Kleines ABC der Freiheiten

Feuilletons

von

Ein (Geschenk-)Buch für alle, die nicht nur gern lachen und lieben, sondern auch einen kritischen Blick auf die unergründliche Spezies ‚Mitmensch‘ werfen. Mit journalistischem Blick schreibt Hilal Sezgin bissige Glossen und Kurzgeschichten über mehr oder weniger alleinstehende Großstädterinnen, schrullige Freunde, Nachbarn, Frauenversteher, Islamexpertinnen, Wohnungsliebhaber und Care-Großmütter. Ihre besondere Sympathie aber gilt Katzen und anderem Getier …
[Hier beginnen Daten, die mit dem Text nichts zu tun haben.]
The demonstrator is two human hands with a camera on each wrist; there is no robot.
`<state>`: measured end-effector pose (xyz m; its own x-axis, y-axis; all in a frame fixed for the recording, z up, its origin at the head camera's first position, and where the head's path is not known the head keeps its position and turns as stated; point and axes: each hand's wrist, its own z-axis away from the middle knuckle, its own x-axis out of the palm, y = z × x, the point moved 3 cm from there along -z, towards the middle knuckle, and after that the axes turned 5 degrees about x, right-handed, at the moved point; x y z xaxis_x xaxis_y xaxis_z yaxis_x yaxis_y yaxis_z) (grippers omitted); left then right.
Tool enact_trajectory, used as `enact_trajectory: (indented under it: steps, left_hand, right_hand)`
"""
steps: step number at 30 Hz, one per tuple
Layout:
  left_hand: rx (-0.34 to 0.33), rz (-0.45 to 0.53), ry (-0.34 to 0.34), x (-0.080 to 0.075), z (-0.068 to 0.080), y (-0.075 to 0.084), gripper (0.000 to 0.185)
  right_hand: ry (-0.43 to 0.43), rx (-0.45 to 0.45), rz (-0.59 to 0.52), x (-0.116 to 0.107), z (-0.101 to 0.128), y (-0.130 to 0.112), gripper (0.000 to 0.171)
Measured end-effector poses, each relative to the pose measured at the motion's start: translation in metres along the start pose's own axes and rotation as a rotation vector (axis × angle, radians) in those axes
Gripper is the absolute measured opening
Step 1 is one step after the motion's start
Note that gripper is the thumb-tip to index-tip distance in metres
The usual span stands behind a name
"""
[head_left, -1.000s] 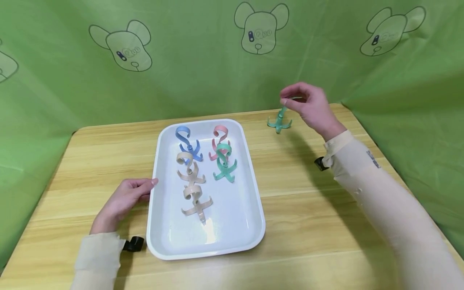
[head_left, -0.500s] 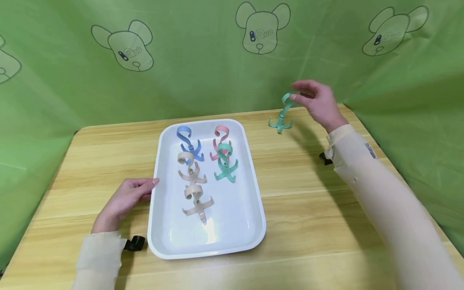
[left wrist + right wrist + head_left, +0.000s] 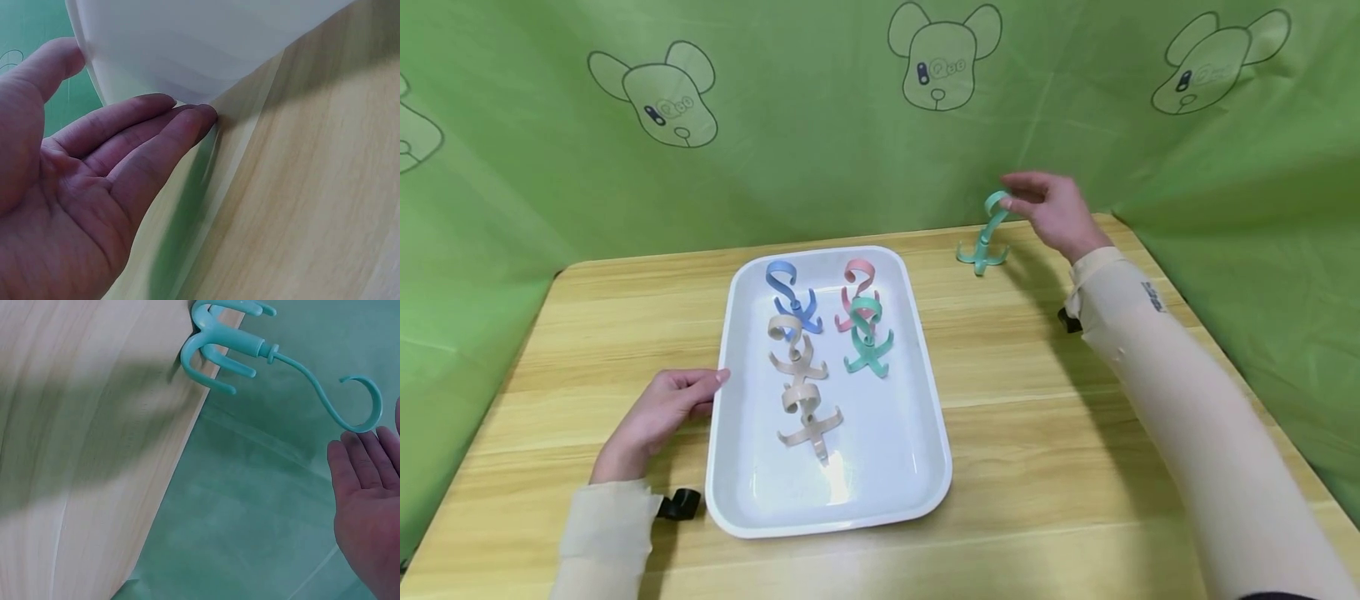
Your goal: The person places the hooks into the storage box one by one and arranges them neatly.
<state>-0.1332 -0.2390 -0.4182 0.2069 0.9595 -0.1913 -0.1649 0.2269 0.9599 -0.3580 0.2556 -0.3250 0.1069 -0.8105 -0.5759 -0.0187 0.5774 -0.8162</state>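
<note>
A teal four-pronged hook (image 3: 984,237) stands upright on its prongs near the table's far right edge. My right hand (image 3: 1045,208) is beside it, and straight fingers touch the hook's top curl (image 3: 365,419) without wrapping it. In the right wrist view the palm (image 3: 369,512) faces the hook (image 3: 250,347). My left hand (image 3: 658,412) lies flat on the table with its fingertips (image 3: 187,119) against the left rim of a white tray (image 3: 917,467). The tray holds a blue hook (image 3: 792,296), a pink hook (image 3: 854,290), a teal hook (image 3: 867,340) and two beige hooks (image 3: 792,350) (image 3: 807,417).
The wooden table (image 3: 1060,433) is enclosed on three sides by a green curtain (image 3: 820,150) printed with bear heads. The standing teal hook is close to the table's back edge. Bare wood lies right and left of the tray.
My right hand drew back to the right and its fingers straightened, going from pinching the teal hook's curl to only touching it. The hook now stands on the table. My left hand stayed put.
</note>
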Motion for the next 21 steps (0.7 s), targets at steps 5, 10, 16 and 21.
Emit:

Der Kollege ist in seine dreieckige Wohnung vernarrt, die Nachbarin in ihre Taucherbrille, und der einsame Akademiker liebt eine Bar voller Stringtangas … Von Männern und Frauen mit kleinen Sonderheiten erzählen diese blitzgescheiten Feuilletons. Nicht wenige von ihnen handeln vom, seien wir ehrlich, nicht durchweg zuckrigen Leben der metropolen Singlefrau, die beständig von Liebeskummer geplagt wird. Zur Ablenkung sucht sie Antworten auf existenzielle Fragen wie: Warum wandern trotz Frauenbewegung die Hüfthosen an der weiblichen Anatomie immer tiefer? Warum sitzen Frauen immer noch nicht am Steuer und wieso tragen Männer nach wie vor keine Röcke? Auch zwischen Kopftuchhysterie und Islamismusfieber hindurch bahnt Hilal Sezgin mit ihren Erzählungen von Musliminnen in Deutschland einen besonderen Weg: Da ist die junge Türkin, die aus dem Sommerurlaub überraschend einen Ehemann mitbringt, oder das Mädchen, das als Junge verkleidet nach Mekka pilgert …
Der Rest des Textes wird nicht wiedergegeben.